He said there weren't many ducks yet, that they'll fly by in meaningful numbers in early January, but that it didn't matter because we wouldn't hunt but simply "commute with nature."

I started to correct him, but then I thought that maybe "commute" was the right word for my driving over and our venturing into the cold wet.

I told Bubba I understood the meditative healthiness of such an experience, especially at this stressful time, but that I could achieve that kind of transcendence in urban warmth by the indoor fire as I gazed on a lighted Christmas tree.

He asked, "Were you born a wuss or did something happen along the way?"

I told him I simply did not know.

"Well, you oughta come anyway," he said, "just to get some of her fudge."

"Her" is how he refers to his vastly superior better half, who produces each Christmas season industrial quantities of planked perfection in buttery, sugary, melt-in-mouth fudge made from an old recipe on a box of Hershey's cocoa.

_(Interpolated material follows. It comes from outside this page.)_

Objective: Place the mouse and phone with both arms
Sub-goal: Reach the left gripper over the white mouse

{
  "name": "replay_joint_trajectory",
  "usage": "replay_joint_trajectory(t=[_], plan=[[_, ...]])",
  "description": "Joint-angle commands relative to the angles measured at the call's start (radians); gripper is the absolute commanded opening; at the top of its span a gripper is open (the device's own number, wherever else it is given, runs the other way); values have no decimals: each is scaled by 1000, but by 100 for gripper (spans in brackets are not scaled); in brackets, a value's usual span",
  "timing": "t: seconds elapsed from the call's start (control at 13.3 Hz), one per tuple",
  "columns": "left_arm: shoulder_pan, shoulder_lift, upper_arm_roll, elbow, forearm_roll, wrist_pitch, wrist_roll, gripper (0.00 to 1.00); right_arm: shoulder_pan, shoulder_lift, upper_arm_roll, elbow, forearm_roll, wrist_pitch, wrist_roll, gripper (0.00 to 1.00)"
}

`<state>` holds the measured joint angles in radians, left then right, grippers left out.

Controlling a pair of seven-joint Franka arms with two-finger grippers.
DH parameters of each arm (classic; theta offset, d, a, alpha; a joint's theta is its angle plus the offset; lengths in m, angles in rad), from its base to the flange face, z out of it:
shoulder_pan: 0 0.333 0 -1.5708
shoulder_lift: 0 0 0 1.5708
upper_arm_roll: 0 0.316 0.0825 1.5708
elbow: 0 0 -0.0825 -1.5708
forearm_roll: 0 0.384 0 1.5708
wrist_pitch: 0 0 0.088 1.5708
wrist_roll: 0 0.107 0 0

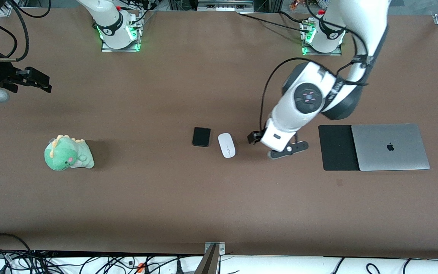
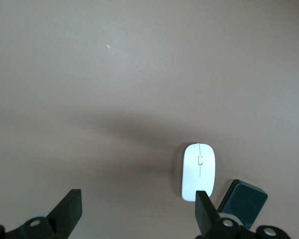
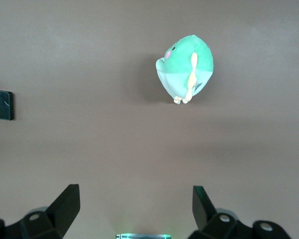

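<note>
Nearest the front camera, the mouse [image 1: 227, 145] and phone [image 1: 201, 136] lie untouched, side by side. Left gripper [image 1: 278, 146] hovers open beside the mouse; right gripper [image 1: 32, 80] waits open at its table end. Both placements remain.

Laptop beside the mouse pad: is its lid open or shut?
Shut. The laptop lies flat, its lid down with the logo facing up, overlapping the black mouse pad; no screen or keyboard shows.

Glossy white plastic mouse [image 1: 227, 145], smooth black phone [image 1: 201, 136], plush cloth dinosaur [image 1: 68, 153], matt brown table [image 1: 165, 198], brushed-metal laptop [image 1: 390, 146].
</note>
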<state>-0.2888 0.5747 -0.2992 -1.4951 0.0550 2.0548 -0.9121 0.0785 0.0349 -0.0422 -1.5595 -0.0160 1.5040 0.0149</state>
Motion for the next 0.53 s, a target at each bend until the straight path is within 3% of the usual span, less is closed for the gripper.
replay_joint_trajectory(t=[0.0, 0.22, 0.45], plan=[[-81, 146, 14, 139, 90, -16, -126, 100, -2, -3, 2, 1, 11, -8, 0, 100], [-122, 221, 18, 188, 92, 42, -180, 100, -2, -3, 2, 1, 11, -8, 0, 100], [-206, 266, 90, 197, 92, 108, -255, 100, -2, -3, 2, 1, 11, -8, 0, 100]])
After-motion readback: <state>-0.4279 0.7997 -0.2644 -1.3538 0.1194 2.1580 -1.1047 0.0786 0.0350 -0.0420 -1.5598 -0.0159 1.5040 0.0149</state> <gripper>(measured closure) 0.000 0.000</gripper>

I have driven down for this delicacy in years past and had none left by the time I arrived in pain back in Little Rock.

I told Bubba, "I'm comin' down tomorrow. I'm going to commute with some chocolate."

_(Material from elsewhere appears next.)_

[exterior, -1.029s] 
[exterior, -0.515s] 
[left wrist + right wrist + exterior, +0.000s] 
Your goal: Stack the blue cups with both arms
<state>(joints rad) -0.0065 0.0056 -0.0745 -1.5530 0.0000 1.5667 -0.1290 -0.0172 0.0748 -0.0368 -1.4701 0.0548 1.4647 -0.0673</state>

"I'll tell her," he said, not getting my quip. "She'll load up a tin can and put a pretty bow on it for the city boy."

Where, I wondered, was Bubba on the matter raging across rural Arkansas of Donald Trump's supposedly being cheated out of a second term?

"I've never really trusted our elections," he said. "I figure Kennedy stole it from Nixon, but, hey, it all worked out in the Cuban missile crisis.

"It used to be you could buy votes over here with a bottle of whisky. I know a certain Democrat--and you know who I'm talking about--who got his margins in the Delta by passing out contributions to preachers who'd carry all the church members to the polls."

So, was Bubba agreeing that Trump had the election stolen from him?

"No more than usual--that's what I'm sayin'.

"I don't trust every vote Biden got, but I believe, in the end, more people than not wanted him to be president, or for Trump not to be president anymore.

"Trump did this to himself. He's his own worst enemy. The woman I live with who's gonna wrap you some fudge--I think she voted for McCain and Romney, and I know she voted for Asa. And she just couldn't take Hillary last time.

"But she ended up running and screaming from the TV whenever Trump came on it. She said he was a horrible person.

"That's what beat him. He lost enough votes of people who drove themselves to the polls that he couldn't overcome the ones who rode in a van.

"It's like Arkansas down at Auburn. They may have cheated the Hogs on that backward spike by the Auburn quarterback. But it only mattered because we couldn't stop their running game. You see what I mean?"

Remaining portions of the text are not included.